# The Spam Curve – a theory

I have a theory about the nature of spam and non-spam.  Spam and non-spam, in terms of their legitimacy, are at different ends of the spectrum.  They do not share very many characteristics that are similar, for the most part.  However, there is still that very small proportion of overlap which makes it difficult to tell the difference and makes the 100% spam processing rate difficult.

x                                                     o
x                                                     o
xx                                                   oo
xx                                                   oo
xxx                                                 ooo
xxx                                                 ooo
xxx                                                 ooo
xxxx                                               oooo
xxxxx                                             ooooo
xxxxxx                                           oooooo
xxxxxxxx                                         oooooo
xxxxxxxxxxxxx                             ooooooooooooo
xxxxxxxxxxxxxxxxxxxxxxxxxx   oooooooooooooooooooooooooo

If this is the legitimacy scale, then the above picture is spam on the left and the right one is non-spam.  They are both mostly concentrated on the opposite sides of the graph, but note that there are very long tails at the end of the curve.  Thus, the distribution of spam and non-spam would appear to be the following in practice:

x                                 o
x                                 o
xx                               oo
xx                               oo
xxx                             ooo
xxx                             ooo
xxx                             ooo
xxxx                           oooo
xxxxx                         ooooo
xxxxxx                       oooooo
xxxxxxxx                     oooooo
xxxxxxxxxxxxx         ooooooooooooo
xxxxxxoxoxoxoxoxoxoxoxoxoxoxoxooooo

In these charts, the horizontal axis is legitimacy of the message and the vertical axis is the number (or concentration) of those messages.  Spam and non-spam, in their usual form, are either incredibly spammy or very legitimate.  However, we see some overlap between the two types of messages, and it is this overlap that is the most difficult type of message to filter since it shares characteristics of spam and non-spam messages.

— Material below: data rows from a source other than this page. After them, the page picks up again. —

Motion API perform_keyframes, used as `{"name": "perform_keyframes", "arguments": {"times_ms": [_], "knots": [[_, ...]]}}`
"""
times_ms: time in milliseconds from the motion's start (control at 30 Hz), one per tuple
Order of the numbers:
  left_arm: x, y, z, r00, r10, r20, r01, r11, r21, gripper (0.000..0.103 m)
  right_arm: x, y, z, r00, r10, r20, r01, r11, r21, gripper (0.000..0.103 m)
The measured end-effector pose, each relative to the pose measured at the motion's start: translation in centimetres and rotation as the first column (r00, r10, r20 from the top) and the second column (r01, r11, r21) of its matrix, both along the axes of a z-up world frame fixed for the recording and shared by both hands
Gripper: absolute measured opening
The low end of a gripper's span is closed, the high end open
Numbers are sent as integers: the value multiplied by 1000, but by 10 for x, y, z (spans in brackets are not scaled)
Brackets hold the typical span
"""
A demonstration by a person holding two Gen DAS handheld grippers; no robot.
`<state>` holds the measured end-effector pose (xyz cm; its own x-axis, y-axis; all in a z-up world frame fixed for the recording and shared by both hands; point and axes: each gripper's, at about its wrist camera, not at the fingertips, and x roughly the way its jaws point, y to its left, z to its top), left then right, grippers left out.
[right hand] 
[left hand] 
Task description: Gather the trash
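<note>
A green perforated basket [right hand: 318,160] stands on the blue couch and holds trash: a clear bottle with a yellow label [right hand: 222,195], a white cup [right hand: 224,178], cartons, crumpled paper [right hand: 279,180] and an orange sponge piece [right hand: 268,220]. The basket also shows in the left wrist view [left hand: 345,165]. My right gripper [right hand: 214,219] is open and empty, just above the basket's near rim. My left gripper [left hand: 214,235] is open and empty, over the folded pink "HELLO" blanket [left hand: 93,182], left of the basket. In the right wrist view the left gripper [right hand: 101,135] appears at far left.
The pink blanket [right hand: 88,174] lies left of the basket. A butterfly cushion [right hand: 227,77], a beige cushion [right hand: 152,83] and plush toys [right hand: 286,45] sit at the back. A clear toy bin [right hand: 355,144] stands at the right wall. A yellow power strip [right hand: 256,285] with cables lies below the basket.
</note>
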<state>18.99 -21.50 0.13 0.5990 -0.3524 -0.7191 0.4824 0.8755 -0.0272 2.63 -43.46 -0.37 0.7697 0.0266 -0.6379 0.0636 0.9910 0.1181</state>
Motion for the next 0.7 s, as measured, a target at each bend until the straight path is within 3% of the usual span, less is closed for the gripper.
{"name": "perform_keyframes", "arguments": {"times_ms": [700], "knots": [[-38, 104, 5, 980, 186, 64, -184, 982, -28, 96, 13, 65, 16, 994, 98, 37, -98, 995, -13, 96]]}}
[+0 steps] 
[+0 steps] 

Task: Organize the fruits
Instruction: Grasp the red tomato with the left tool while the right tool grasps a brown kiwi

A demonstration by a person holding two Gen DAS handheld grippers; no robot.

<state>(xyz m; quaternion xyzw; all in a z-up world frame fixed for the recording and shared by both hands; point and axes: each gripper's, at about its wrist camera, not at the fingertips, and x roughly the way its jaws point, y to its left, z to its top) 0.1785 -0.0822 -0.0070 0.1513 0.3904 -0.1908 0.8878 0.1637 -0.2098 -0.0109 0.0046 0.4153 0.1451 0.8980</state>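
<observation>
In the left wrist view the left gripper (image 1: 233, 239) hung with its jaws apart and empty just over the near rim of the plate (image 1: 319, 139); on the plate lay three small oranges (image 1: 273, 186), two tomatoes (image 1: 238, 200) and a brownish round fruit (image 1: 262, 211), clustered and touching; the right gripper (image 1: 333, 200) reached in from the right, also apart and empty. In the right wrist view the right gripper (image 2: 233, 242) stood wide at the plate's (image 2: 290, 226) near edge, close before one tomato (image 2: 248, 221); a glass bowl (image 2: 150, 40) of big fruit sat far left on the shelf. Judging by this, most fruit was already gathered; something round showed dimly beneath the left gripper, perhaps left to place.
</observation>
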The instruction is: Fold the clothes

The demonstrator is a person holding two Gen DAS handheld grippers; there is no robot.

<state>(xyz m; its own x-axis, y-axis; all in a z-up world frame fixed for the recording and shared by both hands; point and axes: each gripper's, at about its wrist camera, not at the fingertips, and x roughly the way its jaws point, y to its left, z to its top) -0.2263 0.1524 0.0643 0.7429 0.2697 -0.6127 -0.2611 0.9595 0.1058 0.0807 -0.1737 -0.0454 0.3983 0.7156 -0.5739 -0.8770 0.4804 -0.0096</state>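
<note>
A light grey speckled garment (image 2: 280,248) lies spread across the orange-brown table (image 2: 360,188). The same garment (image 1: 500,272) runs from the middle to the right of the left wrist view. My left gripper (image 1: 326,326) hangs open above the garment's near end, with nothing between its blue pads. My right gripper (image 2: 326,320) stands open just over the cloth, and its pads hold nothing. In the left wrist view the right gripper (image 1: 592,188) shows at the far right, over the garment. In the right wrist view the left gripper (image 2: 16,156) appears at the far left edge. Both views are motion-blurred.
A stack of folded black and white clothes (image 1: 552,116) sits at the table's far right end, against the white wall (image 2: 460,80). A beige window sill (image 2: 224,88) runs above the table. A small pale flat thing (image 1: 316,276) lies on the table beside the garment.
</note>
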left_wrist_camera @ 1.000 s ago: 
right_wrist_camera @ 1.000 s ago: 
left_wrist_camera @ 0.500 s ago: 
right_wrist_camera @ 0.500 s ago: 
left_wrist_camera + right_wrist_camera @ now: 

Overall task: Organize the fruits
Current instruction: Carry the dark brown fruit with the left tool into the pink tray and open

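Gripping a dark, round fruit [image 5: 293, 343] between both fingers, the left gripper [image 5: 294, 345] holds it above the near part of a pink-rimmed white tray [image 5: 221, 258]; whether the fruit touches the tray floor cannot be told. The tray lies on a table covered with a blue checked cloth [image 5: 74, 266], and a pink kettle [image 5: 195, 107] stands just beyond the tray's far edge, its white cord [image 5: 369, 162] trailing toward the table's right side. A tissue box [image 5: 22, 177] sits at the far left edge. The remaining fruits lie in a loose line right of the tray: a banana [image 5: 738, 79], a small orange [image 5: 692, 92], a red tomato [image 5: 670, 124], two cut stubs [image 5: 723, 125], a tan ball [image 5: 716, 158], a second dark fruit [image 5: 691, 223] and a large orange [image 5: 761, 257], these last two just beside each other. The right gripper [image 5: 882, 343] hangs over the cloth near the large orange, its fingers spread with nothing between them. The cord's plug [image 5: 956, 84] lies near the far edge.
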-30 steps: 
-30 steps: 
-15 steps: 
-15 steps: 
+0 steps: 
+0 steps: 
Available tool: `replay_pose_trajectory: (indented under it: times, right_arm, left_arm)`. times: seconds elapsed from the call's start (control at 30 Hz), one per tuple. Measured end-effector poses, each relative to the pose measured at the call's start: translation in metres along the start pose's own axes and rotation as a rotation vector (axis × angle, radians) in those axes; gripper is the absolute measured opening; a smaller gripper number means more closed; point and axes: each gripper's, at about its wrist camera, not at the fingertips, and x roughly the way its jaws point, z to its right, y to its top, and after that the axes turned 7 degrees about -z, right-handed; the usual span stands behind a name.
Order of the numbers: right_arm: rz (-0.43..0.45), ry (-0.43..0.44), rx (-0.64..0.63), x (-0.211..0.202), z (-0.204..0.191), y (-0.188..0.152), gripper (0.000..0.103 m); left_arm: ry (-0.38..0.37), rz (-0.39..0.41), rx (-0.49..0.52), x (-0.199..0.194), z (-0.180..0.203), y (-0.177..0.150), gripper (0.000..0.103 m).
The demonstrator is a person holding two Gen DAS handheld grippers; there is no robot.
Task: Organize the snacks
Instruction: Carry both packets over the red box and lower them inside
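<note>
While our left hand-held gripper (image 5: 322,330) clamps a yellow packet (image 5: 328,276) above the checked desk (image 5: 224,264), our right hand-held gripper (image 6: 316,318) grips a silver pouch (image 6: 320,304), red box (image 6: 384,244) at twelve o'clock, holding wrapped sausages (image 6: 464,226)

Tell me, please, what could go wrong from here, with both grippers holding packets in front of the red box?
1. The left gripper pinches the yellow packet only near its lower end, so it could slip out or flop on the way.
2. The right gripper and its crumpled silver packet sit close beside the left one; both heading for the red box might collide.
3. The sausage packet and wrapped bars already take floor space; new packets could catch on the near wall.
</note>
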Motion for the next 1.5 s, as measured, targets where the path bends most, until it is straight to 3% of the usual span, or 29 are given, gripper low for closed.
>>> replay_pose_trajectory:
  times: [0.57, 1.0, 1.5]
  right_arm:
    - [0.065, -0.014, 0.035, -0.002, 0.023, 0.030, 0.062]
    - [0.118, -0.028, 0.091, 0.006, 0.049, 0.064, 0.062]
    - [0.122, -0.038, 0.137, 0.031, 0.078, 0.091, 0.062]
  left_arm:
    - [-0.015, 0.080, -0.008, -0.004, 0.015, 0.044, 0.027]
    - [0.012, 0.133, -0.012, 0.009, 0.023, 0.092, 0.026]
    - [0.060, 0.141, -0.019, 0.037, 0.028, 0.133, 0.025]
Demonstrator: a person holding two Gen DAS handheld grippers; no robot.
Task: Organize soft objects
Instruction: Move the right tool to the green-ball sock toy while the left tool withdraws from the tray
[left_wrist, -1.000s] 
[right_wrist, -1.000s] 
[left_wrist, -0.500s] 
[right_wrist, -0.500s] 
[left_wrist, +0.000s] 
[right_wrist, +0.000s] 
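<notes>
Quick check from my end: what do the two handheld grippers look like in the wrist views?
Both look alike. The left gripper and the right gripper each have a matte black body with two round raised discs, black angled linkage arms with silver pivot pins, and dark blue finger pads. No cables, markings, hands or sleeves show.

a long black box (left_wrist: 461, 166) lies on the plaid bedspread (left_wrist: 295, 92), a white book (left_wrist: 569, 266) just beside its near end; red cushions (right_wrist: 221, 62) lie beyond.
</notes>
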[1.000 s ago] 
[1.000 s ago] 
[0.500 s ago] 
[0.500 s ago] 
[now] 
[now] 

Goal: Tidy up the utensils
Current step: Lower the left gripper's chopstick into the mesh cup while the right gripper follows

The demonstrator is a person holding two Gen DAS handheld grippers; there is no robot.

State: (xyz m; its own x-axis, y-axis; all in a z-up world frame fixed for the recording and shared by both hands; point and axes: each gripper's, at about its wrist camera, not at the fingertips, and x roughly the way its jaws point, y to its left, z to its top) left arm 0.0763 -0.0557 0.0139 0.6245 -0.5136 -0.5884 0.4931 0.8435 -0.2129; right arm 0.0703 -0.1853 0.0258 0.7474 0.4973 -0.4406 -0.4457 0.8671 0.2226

This figure, from here on out, I will refer to as the Spam Curve.  I would like to point out that even though the figures are the same size, the amount of spam vastly outnumbers the amount of non-spam.  The figures are not drawn to scale.

I have also considered naming this curve after myself.  Perhaps the Zpam Curve (where zpam is pronounced spam) is a candidate.  Another candidate is the Spamm Curve.  A third was the Z-Spam Curve.  Maybe I should just forget the cutesie names and stick with Spam Curve.